How to distribute files among dirs to have an equal quantity in each set and no initial files remain in any set?

70 Views Asked by At

I want to write code that distributes files among directories, they are placed in, with several conditions:

  1. At the end of the distribution, there should be no remaining initial files in the directories.
  2. All directories should have an equal number of files after the distribution.

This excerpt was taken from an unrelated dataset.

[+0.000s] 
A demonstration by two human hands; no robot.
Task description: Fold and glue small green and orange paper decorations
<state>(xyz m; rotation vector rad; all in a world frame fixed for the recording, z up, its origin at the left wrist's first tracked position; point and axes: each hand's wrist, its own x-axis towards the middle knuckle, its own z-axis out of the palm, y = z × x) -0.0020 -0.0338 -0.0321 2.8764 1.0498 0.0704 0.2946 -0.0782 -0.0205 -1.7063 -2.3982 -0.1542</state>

This number is determined by a specific algorithm (described below).
  3. There may be some files left at the end of the distribution that are not enough to distribute to all directories by "one more file", but they should belong to the directories that initially had more files than the distribution number.
  4. Obviously, we are not interested in case where total number of files is less than directories number.

I can't find out good algorithm.

I think it already exists, but my searches have been unsuccessful.


How is the distribution number calculated?

We have the number of files in each directory and the total number of files.

  1. Find the minimum difference between the total number of files and the number of files in a directory:

    min_diff = min(total_number_of_files - files_number_in_directory[i])
    
  2. Calculate the average number of files per directory:

    avg = total_number_of_files / directories_number
    
  3. Choose the smaller of the two values obtained in steps 1 and 2 - this will be the distribution number.

    dis_number = min(min_diff, avg)
    

Examples:

Please, don't pay attention to the order of files in output dirs. Ordering can be any, if conditions are met.

  1. The easiest case: every directory has equal bunch of files:

    input:

    directory_1: file_1_1, file_1_2
    directory_2: file_2_1, file_2_2
    directory_3: file_3_1, file_3_2
    

    output:

    directory_1: file_2_1, file_3_2
    directory_2: file_3_1, file_1_2
    directory_3: file_1_1, file_2_2
    

    Of course, it's just a one way do distribute files between those 3 directories!

  2. Case, when we can left extra files: input:

    dir_1: file_1_1, file_1_2, ..., file_1_10
    dir_2: file_2_1, file_2_2
    dir_3: file_3_1, file_3_2
    

    output:

    dir_1: file_2_1,  file_2_2, file_3_1, file_3_2
    dir_2: file_1_1, file_1_2, file_1_3, file_1_4
    dir_3: file_1_5, file_1_6, file_1_7, file_1_8
    
    extra: file_1_9, file_1_10
    

    Our distribution number is 14 - 10 = 4, so we can place all files from dir2 and dir3 to dir1, because in dir1 we have more than their summary count of files. But file_1_9 and file_1_10 can't be placed.

My current algorithm is too complicated and probably isn't working for any case:

The main idea is to move only the number of files in each iteration that corresponds to the minimum number of files among the directories. Like a permutation, and shift number is a new every time.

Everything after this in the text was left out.